La función principal de las glándulas apocrinas es precisamente la odorífera. Un sistema de comunicación que los humanos hemos perdido y, es más, nos esforzamos por hacer con cosméticos y desodorantes de todo tipo.

Desodorantes

El aumento de las temperaturas, el estrés y otros factores estimulan la transpiración, que acaba suponiendo un problema cuando son las glándulas apocrinas las que se muestran especialmente activas.

Desodorantes hay para todos los gustos en cuanto a presentaciones, olores y composiciones. Los desodorantes para las axilas y para los pies son los más comunes. Aunque también existen desodorantes corporales.

Los pies, sobre todo en verano, necesitan cuidados que mantengan a raya la proliferación bacteriana. Es en los meses de calor cuando debemos tener especial cuidado para que no se vean afectados por hongos. Principalmente si frecuentamos espacios de baño públicos (piscinas, gimnasios…).

Para ello hay productos que, aparte de ayudarlos cuando están cansados y para activar la circulación, ofrecen protección mediante compuestos antisépticos. Podemos encontrar baños herbales, que refrescan y calman, y cremas para el tratamiento posterior que ayudan a frenar la aparición del olor.

La gama de desodorantes axilares es amplia.
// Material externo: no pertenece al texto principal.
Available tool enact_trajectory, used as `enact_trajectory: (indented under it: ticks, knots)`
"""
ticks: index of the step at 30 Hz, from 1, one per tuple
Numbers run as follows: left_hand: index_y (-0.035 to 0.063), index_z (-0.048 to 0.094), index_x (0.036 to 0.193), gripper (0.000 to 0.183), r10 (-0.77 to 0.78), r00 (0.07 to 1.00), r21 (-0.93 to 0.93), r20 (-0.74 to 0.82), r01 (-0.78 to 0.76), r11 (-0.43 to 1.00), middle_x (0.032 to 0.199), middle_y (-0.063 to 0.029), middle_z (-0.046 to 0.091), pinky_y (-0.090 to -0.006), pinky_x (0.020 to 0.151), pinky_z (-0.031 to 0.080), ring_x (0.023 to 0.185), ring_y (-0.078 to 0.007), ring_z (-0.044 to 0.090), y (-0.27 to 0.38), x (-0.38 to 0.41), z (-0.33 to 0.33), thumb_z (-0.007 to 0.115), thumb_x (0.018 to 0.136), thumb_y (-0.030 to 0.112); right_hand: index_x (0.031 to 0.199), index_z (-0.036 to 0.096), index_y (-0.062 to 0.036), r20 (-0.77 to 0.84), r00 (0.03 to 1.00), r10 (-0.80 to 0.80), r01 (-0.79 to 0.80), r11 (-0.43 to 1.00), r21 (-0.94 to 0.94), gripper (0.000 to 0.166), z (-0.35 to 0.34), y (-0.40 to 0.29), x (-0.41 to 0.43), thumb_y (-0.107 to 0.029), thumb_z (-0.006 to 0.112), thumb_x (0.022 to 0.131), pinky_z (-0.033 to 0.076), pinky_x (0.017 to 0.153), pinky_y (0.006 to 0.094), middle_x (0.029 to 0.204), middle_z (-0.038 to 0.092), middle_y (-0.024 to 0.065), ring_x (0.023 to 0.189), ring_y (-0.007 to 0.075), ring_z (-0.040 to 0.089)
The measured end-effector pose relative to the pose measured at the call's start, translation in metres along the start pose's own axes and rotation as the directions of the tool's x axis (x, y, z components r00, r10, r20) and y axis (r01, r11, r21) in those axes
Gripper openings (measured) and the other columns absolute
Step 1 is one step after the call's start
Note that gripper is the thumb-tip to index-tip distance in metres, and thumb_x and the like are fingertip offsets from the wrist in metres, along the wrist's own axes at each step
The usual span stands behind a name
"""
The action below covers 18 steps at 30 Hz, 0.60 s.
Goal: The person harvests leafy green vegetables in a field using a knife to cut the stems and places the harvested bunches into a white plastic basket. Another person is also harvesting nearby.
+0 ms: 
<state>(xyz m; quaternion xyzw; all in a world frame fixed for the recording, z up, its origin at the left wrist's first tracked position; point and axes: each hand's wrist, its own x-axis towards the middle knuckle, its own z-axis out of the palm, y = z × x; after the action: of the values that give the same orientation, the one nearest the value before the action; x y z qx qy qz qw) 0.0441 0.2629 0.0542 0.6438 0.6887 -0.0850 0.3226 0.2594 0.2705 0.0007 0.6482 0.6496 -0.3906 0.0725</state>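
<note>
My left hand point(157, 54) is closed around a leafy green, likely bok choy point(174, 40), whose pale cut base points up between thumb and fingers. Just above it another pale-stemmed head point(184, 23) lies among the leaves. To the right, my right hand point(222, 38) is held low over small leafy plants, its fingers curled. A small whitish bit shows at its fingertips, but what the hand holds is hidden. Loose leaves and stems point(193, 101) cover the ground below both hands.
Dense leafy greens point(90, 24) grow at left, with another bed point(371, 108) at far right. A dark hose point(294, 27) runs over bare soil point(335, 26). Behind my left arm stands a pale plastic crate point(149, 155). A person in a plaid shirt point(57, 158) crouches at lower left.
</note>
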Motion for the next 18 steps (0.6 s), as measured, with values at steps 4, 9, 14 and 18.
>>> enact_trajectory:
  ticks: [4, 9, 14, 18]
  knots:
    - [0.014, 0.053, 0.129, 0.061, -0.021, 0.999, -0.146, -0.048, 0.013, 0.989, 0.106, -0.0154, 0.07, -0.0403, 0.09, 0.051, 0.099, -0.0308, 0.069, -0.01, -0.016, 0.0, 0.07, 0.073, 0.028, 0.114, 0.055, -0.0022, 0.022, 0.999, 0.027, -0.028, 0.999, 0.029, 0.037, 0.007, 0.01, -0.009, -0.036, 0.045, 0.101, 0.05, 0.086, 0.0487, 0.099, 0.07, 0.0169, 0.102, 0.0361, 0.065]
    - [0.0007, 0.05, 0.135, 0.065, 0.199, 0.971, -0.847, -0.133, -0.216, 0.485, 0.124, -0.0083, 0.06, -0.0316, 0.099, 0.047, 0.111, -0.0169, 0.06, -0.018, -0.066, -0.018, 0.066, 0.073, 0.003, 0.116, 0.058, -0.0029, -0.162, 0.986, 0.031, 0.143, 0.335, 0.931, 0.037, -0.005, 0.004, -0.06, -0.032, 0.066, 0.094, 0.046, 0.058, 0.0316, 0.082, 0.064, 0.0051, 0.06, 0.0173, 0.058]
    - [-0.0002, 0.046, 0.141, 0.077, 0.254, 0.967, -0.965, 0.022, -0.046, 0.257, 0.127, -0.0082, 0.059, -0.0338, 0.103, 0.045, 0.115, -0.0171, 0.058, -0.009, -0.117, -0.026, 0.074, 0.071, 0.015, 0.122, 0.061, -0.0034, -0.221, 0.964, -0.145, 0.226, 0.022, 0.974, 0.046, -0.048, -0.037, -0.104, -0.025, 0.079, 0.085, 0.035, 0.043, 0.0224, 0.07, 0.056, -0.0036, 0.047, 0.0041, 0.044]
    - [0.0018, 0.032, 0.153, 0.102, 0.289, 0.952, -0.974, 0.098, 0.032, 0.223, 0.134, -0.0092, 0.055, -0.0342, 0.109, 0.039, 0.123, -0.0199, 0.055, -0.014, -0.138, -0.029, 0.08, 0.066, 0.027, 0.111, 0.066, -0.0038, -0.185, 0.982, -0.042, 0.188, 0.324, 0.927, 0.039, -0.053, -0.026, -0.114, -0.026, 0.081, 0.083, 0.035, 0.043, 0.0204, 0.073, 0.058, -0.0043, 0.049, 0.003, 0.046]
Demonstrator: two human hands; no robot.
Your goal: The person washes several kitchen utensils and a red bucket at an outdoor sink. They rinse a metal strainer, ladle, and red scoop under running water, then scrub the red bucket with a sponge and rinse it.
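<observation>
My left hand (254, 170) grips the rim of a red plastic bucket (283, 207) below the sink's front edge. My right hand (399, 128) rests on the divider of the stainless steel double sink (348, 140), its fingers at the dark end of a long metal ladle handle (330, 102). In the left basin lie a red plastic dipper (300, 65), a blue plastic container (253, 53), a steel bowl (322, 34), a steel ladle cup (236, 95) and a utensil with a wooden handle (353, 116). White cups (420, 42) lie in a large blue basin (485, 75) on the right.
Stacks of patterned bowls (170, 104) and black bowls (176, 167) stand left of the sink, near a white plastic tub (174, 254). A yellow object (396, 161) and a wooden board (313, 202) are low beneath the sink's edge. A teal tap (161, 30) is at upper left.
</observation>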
De entrada, conviene diferenciar entre desodorante y antitranspirante.

Los desodorantes se centran en controlar el olor en la zona, los antitranspirantes, en frenar la excreción de sudor.

Los desodorantes con función antitranspirante contienen compuestos a base de aluminio, ya que este dicho mineral actúa taponando temporalmente los conductos de las glándulas sudoríparas ofreciendo además acción antimicrobiana, por lo que hace doble función: frena la transpiración y protege de la proliferación de las bacterias responsables del mal olor.

Es importante minimizar la proliferación bacteriana para reducir el riesgo de olor. Para ello conviene mantener una buena higiene corporal. Lavar aquellas zonas susceptibles, tanto por la mañana como por la noche y utilizar prendas transpirables.

La controversia de los desodorantes con aluminio

Es conocido desde hace tiempo la aversión de algunos por desodorantes que contengan aluminio.

De él se ha dicho principalmente que promueve la aparición de cáncer de mama, ya que se utiliza con regularidad en una zona cercana a los senos mamarios.

Ante esto debemos decir que hasta la fecha no ha podido demostrarse la relación entre aluminio y cáncer de mama.  

Aun así, la libertad es total y afortunadamente tenemos donde escoger. Si se quiere un antitranspirante con aluminio o un desodorante sin aluminio.